Aim of the exercise
Copy, from the data below, every line that has "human" in it.

Stored dataset items
---
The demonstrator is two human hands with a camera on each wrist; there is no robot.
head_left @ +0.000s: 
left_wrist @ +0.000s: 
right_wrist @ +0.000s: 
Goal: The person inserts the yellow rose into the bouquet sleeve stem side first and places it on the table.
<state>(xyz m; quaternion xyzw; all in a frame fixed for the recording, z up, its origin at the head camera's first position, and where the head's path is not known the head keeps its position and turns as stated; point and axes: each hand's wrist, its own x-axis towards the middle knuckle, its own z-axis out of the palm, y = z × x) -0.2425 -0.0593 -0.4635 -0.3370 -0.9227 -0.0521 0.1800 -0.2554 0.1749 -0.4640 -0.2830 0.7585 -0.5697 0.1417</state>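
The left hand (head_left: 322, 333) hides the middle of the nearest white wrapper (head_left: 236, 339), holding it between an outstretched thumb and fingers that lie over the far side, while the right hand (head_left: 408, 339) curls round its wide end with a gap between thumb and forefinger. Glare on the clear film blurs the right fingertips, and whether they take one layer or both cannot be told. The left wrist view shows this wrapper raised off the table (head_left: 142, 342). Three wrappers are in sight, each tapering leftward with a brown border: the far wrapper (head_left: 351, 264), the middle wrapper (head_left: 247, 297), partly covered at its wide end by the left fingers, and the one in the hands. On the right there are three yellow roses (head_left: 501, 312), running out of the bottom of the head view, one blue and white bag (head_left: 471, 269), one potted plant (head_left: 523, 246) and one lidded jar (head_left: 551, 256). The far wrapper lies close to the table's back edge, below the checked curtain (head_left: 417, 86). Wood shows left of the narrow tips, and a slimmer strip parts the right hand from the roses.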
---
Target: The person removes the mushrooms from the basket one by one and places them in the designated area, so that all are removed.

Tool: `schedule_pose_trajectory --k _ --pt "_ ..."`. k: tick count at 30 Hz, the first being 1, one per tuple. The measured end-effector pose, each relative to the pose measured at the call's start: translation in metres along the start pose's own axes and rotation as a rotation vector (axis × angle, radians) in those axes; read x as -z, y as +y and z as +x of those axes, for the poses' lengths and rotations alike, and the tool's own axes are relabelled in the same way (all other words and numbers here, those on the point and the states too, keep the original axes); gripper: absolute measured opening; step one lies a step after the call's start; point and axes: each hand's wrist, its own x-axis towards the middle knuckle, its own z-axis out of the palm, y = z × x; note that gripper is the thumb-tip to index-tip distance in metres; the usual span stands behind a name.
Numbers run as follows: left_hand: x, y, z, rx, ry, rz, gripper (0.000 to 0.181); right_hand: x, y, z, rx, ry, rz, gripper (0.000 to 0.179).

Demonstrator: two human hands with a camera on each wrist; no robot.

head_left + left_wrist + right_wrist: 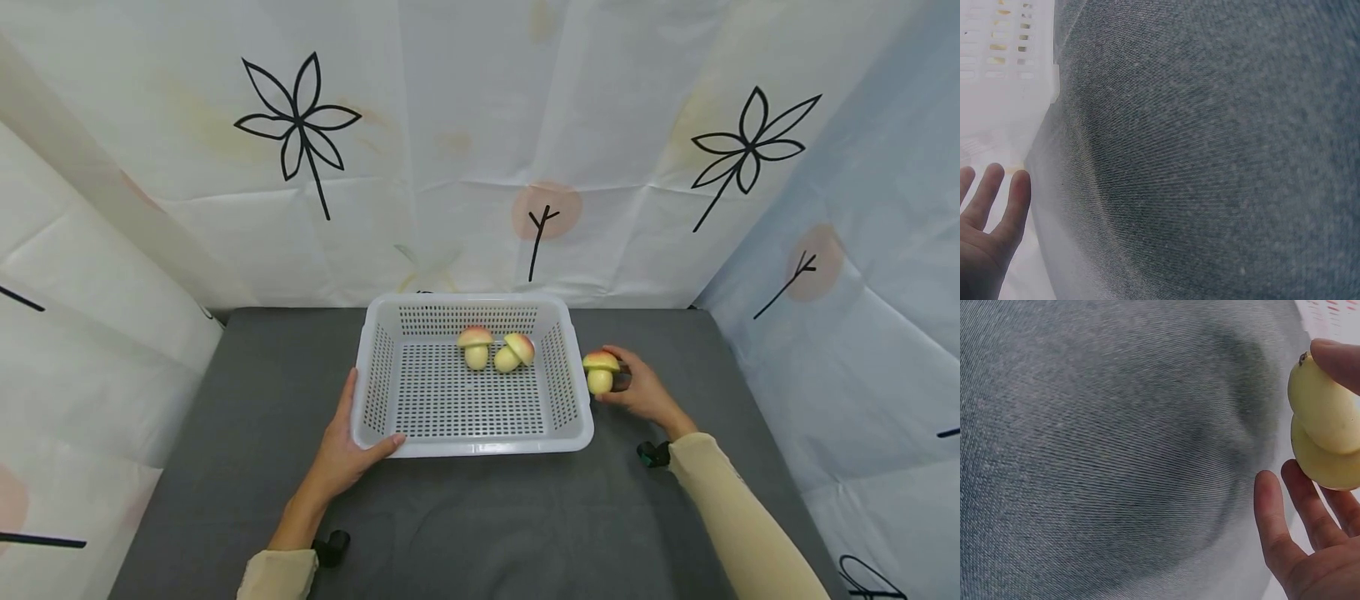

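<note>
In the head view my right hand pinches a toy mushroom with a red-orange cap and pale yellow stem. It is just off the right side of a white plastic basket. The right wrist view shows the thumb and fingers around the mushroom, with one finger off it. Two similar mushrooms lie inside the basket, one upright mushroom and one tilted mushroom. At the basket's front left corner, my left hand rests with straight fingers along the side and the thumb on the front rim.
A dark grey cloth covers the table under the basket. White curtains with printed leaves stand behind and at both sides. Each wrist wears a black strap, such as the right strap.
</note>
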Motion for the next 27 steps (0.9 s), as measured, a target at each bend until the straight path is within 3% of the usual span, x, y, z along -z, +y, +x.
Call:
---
Answer section
The demonstrator is two human hands with a camera on each wrist; there is no robot.
Demonstrator: two human hands with a camera on each wrist; no robot.

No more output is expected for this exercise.